Dr. Rochelle Walensky, director of the U.S. Centers for Disease Control and Prevention, said Monday she is "deeply concerned" about the potential for a shift in the trajectory of the pandemic. Though cases and hospitalizations have fallen significantly since their January peak, there has been a 2% uptick in the last week nationally.
"These data are evidence that our recent declines appear to be stalling - stalling at over 70,000 cases a day," she said Monday. "With these new statistics, I am really worried about reports that more states are rolling back the exact public health measures we have recommended to protect people from COVID-19. I understand the temptation to do this. Seventy thousand cases a day seemed good compared to where we were just a few months ago. But we cannot be resigned to 70,000 cases a day, 2,000 daily deaths.

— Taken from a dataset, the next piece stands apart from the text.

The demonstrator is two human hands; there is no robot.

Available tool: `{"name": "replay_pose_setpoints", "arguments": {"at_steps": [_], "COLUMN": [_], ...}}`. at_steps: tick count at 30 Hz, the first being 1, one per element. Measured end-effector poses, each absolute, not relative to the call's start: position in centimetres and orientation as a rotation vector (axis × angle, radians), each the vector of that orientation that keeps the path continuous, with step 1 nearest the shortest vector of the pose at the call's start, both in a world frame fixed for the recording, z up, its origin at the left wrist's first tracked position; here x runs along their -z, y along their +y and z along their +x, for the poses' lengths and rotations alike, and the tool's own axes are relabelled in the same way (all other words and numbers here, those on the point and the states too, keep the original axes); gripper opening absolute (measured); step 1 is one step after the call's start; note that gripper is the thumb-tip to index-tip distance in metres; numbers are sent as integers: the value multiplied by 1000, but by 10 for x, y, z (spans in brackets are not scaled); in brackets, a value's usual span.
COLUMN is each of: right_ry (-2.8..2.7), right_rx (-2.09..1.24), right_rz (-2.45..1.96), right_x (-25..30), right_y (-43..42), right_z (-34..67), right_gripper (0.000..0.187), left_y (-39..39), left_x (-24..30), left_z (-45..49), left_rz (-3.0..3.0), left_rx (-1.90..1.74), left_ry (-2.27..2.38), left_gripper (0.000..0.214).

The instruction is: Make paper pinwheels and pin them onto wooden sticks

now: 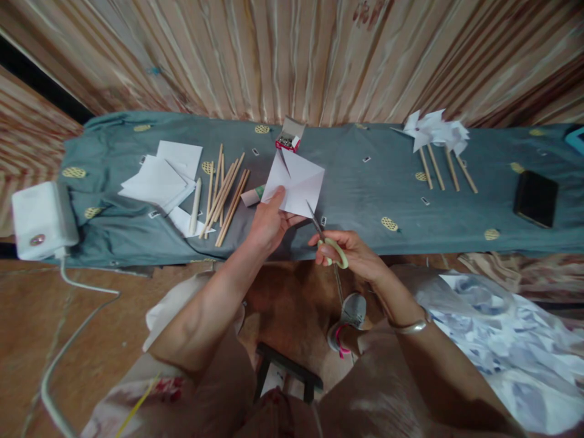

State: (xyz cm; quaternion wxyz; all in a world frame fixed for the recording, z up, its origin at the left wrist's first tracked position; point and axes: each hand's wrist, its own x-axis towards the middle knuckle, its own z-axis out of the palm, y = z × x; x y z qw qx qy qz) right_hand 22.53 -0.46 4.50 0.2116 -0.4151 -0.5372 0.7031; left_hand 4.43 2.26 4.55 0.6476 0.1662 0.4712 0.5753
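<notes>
My left hand (272,222) grips a square sheet of white paper (298,176) by its near left side, thumb on top and fingers beneath. Crease lines run across the sheet, and a dark slit shows near its far left corner. In my right hand (349,249) is a pair of scissors (335,252) with pale green handles. Their blades reach over the near right edge of the paper. Just beyond the sheet stands an open small red box (287,143) with shiny metal bits inside. A rolled-up piece (250,197) lies left of the paper, partly hidden.
To the left lie several wooden sticks (233,188), a white tube-like stick (196,207) and a stack of white paper (157,182). Several paper pinwheels (438,134) and a black phone-like object (536,198) are at the right. A white corded box (43,219) stands far left.
</notes>
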Motion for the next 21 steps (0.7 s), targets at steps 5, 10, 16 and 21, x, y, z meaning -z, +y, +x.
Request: {"name": "replay_pose_setpoints", "arguments": {"at_steps": [5, 10, 16, 21], "right_ry": [-1431, -1371, -1351, -1341], "right_rx": [-1970, -1985, -1987, -1985], "right_rz": [-1176, -1208, -1239, -1261], "right_x": [-44, -41, -41, -41], "right_y": [-4, -5, -5, -4], "right_z": [223, 223, 223, 222], "right_gripper": [51, 53, 52, 52], "left_y": [23, 23, 22, 22], "left_x": [-44, -45, -46, -44], "left_z": [45, 45, 44, 43], "left_rz": [366, 361, 364, 370], "left_rx": [-1317, -1329, -1325, -1335], "left_ry": [1080, 1077, 1061, 1026], "left_gripper": [25, 24, 22, 19]}}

"Please hear me clearly: At this level of cases, with variants spreading, we stand to completely lose the hard-earned ground we have gained. These variants are a very real threat to our people and our progress. Now is not the time to relax the critical safeguards that we know can stop the spread of COVID-19 in our communities, not when we are so close."

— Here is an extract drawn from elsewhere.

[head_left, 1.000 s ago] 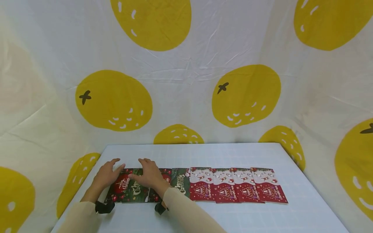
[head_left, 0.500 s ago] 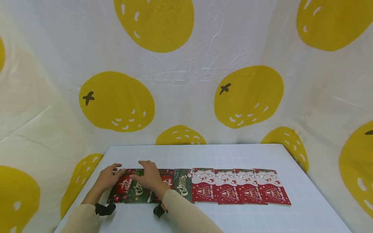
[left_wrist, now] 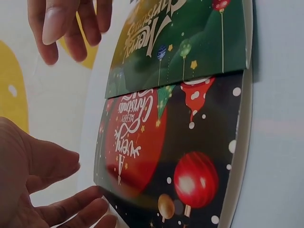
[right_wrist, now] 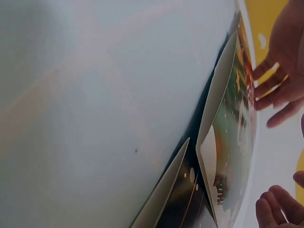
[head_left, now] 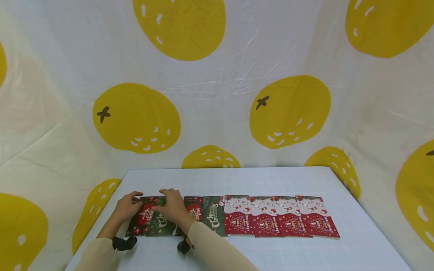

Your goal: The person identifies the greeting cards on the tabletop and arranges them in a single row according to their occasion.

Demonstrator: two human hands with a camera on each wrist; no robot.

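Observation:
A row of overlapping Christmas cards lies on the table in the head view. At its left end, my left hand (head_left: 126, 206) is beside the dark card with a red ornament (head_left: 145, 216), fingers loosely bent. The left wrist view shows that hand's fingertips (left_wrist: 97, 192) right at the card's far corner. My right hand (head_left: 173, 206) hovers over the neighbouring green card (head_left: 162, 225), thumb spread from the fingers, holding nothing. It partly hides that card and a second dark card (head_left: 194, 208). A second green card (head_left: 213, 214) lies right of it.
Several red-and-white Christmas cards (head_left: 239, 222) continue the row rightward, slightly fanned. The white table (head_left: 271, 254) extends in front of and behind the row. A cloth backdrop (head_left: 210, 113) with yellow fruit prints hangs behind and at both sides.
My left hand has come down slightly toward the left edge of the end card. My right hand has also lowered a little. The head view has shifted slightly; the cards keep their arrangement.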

Still, it's welcome news for people who've been missing face-to-face interaction with loved ones in long-term care.
"With millions of residents and caregivers now fully protected thanks to the vaccines, residents must be able to safely reengage in meaningful activities and be reunited with their loved ones," said Mark Parkinson, president and CEO of American Health Care Association and National Center for Assisted Living in a statement released Tuesday.

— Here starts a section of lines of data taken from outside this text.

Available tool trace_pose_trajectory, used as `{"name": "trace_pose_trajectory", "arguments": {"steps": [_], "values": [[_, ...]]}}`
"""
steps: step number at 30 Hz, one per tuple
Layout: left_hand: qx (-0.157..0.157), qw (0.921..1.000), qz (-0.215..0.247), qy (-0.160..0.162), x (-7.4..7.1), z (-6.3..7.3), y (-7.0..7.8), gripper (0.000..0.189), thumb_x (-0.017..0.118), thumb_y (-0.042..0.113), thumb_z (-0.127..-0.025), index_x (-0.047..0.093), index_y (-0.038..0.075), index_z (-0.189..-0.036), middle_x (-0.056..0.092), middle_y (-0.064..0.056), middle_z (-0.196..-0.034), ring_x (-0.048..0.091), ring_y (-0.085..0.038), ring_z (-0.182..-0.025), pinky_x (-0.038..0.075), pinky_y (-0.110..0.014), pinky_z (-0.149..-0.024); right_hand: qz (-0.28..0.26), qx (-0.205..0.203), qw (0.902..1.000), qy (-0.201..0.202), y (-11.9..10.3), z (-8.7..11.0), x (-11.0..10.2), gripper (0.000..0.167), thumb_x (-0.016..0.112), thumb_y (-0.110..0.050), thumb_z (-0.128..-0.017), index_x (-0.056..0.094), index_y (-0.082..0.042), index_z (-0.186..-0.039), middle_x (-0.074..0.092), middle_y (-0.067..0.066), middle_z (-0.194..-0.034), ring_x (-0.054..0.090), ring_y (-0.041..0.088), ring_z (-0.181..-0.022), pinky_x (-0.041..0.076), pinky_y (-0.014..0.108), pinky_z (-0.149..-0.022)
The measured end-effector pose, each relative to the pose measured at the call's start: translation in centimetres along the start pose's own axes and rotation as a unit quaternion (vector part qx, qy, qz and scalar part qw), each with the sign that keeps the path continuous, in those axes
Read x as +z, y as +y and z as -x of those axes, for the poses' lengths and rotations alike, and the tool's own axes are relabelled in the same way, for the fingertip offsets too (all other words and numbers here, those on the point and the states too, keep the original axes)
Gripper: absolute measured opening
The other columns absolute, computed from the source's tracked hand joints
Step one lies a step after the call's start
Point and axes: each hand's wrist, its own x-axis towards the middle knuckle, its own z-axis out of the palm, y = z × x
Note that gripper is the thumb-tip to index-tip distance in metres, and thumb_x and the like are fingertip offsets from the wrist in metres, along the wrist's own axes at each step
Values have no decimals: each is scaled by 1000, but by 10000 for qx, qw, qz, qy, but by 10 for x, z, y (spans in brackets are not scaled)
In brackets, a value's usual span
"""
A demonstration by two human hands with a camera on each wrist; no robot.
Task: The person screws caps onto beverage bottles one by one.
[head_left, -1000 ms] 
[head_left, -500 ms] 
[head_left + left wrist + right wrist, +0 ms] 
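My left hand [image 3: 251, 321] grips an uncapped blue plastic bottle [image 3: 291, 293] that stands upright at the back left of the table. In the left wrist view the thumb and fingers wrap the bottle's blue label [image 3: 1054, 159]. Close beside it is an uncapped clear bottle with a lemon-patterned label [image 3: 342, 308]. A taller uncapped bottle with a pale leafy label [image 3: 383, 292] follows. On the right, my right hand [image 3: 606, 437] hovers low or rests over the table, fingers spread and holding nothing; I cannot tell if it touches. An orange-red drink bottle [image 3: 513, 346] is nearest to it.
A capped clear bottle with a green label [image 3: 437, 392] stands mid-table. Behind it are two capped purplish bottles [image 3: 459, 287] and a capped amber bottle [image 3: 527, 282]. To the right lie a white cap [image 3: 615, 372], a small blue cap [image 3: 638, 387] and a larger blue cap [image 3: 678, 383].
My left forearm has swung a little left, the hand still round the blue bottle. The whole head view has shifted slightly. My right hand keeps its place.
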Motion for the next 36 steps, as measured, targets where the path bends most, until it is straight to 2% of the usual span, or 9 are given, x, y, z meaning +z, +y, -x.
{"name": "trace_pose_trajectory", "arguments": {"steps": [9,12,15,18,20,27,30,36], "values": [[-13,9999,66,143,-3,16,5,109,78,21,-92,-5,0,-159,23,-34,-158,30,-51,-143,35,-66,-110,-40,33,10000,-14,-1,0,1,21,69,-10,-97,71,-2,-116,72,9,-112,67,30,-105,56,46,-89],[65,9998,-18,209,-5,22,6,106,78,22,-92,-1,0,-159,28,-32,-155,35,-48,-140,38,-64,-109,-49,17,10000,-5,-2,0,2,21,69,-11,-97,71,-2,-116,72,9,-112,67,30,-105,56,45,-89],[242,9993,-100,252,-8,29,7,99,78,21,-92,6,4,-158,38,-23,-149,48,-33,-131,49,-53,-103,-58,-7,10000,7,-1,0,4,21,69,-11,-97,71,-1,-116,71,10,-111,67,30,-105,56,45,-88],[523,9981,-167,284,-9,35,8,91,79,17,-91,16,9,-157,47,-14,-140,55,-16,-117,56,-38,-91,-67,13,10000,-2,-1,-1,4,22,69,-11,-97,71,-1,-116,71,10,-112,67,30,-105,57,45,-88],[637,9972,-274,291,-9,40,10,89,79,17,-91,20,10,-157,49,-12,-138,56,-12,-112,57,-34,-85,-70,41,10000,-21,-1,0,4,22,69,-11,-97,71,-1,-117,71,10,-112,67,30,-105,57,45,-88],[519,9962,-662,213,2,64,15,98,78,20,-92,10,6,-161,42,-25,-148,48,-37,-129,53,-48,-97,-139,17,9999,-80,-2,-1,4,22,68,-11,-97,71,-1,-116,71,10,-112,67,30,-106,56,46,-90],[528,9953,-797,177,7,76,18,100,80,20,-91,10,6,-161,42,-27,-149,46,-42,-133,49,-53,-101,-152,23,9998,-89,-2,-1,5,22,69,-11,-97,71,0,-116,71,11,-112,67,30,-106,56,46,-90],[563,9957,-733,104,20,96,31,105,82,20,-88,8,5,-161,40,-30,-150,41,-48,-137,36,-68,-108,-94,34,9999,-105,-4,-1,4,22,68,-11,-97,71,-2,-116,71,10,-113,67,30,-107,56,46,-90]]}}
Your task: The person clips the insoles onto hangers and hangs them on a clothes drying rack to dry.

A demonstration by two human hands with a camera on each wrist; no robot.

Nationally, nursing homes have seen the lowest number of new COVID-19 cases since the Centers for Medicare & Medicaid Services started tracking in May 2020, with an 82% decline in cases among residents since Dec. 20.
"We still have a long road ahead, but these numbers are incredibly encouraging and a major morale booster for front-line caregivers who have been working tirelessly every day for a year to protect our residents," Parkinson said. "This new data showcases just how important it is for nursing homes residents and staff, as well as the general public, to get the vaccine because it is clearly working."